Abstract

THE Education Bill, the main provisions of which have received considerable attention in NATURE, in anticipation of the parliamentary debates, continues to occupy much public attention. The discussion in the House of Commons drags its slow length along, and on the day when the Bill becomes an Act, everything it provides for will remain to be done. Until that day, and in many respects long after that day, English education is unchanged. It is therefore important that all interested persons should know clearly what most people know more or less vaguely—how precisely it stands with English education in its various stages and phases. For that reason we regard it as a happy inspiration on the part of the Royal Society of Arts to secure the services of Mr. P. R. Morris, director of education for Kent, and now in special charge of army education, to lecture on this subject, under the chairmanship of Mr.

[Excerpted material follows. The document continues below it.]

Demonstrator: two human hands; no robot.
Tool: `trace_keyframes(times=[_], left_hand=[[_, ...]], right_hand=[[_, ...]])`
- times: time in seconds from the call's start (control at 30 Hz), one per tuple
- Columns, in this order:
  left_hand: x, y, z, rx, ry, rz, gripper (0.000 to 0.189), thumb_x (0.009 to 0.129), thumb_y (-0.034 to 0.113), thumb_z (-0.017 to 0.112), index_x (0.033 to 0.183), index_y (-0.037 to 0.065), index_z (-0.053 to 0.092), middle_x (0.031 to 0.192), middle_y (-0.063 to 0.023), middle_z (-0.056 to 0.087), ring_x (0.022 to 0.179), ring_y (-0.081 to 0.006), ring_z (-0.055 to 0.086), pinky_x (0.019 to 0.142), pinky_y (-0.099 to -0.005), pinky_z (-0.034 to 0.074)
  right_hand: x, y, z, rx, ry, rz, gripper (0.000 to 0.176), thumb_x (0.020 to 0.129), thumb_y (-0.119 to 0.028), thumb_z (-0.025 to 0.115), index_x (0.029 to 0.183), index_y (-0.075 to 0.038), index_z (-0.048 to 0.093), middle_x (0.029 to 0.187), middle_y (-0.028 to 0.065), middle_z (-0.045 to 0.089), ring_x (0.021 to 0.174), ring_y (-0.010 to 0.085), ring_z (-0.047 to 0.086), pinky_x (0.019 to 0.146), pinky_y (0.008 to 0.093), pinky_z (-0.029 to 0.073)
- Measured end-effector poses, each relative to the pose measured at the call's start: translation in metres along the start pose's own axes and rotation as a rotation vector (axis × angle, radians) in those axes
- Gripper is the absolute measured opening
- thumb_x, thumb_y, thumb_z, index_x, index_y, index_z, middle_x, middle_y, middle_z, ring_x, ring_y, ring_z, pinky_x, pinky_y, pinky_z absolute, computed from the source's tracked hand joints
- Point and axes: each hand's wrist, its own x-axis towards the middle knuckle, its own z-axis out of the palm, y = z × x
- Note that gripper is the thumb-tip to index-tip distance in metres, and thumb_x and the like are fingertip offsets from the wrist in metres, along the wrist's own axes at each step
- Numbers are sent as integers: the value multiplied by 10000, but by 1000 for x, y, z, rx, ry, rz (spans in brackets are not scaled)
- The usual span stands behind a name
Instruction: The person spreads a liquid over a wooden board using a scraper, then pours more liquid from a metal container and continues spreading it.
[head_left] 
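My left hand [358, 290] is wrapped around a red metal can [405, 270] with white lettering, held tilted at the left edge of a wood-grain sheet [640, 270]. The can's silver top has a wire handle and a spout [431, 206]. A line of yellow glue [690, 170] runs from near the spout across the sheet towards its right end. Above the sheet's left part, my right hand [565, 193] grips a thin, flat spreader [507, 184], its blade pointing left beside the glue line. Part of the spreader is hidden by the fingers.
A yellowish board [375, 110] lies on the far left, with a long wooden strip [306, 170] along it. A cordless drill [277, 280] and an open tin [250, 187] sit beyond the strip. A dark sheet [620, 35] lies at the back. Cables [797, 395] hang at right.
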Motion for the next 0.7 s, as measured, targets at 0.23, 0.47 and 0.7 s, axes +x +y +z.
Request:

R. A. Butler. Very few people have the requisite knowledge and experience and vision to describe exactly the present position in regard to elementary and secondary schools, public and private preparatory schools, and the extraordinary variety of 'the adult stage', and Mr. Morris is one of those people. Perhaps his most valuable contribution lies in what he has to say about the adult stage, including first the universities; secondly, "the field known by the rather dreary name of Further Education"; thirdly, the field now known as adult education, with its great achievements in quality and its "appalling inadequacy in quantity"; and lastly, the institutions for the training of teachers, a major issue in the Coming educational revolution. Mr. Morris's paper has been published in full in the December number of the Journal of the Royal Society of Arts.